*** Raw data ***

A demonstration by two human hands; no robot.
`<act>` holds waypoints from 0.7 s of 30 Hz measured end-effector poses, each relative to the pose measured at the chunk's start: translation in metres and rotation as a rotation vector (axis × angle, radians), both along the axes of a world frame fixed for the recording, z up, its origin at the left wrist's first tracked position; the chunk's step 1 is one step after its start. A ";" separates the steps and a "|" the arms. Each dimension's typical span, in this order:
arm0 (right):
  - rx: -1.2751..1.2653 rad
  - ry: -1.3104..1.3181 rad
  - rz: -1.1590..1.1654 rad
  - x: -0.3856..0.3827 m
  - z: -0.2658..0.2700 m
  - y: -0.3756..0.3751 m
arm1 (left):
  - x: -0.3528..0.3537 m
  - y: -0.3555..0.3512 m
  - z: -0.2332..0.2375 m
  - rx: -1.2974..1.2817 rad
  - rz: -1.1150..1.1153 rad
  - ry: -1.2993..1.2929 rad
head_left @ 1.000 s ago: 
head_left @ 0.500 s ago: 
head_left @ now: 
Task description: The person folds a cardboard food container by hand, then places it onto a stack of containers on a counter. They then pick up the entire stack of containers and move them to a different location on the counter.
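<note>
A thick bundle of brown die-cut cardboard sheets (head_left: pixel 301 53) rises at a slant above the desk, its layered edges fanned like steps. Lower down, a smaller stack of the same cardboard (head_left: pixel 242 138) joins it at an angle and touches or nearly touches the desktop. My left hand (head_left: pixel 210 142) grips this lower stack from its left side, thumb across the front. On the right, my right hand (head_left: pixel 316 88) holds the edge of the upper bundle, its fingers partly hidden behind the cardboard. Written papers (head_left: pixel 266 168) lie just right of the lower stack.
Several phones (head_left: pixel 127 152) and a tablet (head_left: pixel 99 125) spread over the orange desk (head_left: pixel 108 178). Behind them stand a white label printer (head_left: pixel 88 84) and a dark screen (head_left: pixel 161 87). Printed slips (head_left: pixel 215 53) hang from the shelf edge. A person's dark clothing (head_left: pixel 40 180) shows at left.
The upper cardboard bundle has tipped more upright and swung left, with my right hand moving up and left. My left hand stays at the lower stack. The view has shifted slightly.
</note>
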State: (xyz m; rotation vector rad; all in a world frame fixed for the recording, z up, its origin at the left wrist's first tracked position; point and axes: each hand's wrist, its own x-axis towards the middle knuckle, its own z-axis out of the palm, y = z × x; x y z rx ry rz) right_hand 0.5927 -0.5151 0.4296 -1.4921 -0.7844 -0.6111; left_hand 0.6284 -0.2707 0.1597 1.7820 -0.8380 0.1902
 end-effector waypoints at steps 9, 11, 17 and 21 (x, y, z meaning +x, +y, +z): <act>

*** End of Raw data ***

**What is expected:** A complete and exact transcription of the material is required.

**Finished exercise:**
A demonstration by two human hands; no robot.
`<act>` holds waypoints from 0.7 s of 30 Hz measured end-effector poses, each relative to the pose measured at the chunk's start: translation in metres and rotation as a rotation vector (axis × angle, radians), both along the axes of a world frame fixed for the recording, z up, its origin at the left wrist's first tracked position; the chunk's step 1 is one step after its start. A ";" separates the steps and a "|" the arms. Each dimension's typical span, in this order:
arm0 (right):
  - rx: -1.2751..1.2653 rad
  - ry: -1.3104..1.3181 rad
  - rz: -1.1590..1.1654 rad
  - x: -0.3856..0.3827 m
  - z: -0.2658..0.2700 m
  - y: -0.3756..0.3751 m
arm1 (left):
  - x: -0.3528..0.3537 m
  - y: -0.3555..0.3512 m
  - z: -0.2332..0.2375 m
  - rx: -1.2974..1.2817 rad
  - rz: -1.1150..1.1153 rad
  - ry: -1.2993..1.2929 rad
head_left @ 1.000 s ago: 
head_left @ 0.500 s ago: 
head_left @ now: 
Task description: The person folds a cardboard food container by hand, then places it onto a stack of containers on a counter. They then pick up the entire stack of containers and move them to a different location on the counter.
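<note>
A thick bundle of brown die-cut cardboard sheets (head_left: pixel 301 53) rises at a slant above the desk, its layered edges fanned like steps. Lower down, a smaller stack of the same cardboard (head_left: pixel 242 138) joins it at an angle and touches or nearly touches the desktop. My left hand (head_left: pixel 210 142) grips this lower stack from its left side, thumb across the front. On the right, my right hand (head_left: pixel 316 88) holds the edge of the upper bundle, its fingers partly hidden behind the cardboard. Written papers (head_left: pixel 266 168) lie just right of the lower stack.
Several phones (head_left: pixel 127 152) and a tablet (head_left: pixel 99 125) spread over the orange desk (head_left: pixel 108 178). Behind them stand a white label printer (head_left: pixel 88 84) and a dark screen (head_left: pixel 161 87). Printed slips (head_left: pixel 215 53) hang from the shelf edge. A person's dark clothing (head_left: pixel 40 180) shows at left.
The upper cardboard bundle has tipped more upright and swung left, with my right hand moving up and left. My left hand stays at the lower stack. The view has shifted slightly.
</note>
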State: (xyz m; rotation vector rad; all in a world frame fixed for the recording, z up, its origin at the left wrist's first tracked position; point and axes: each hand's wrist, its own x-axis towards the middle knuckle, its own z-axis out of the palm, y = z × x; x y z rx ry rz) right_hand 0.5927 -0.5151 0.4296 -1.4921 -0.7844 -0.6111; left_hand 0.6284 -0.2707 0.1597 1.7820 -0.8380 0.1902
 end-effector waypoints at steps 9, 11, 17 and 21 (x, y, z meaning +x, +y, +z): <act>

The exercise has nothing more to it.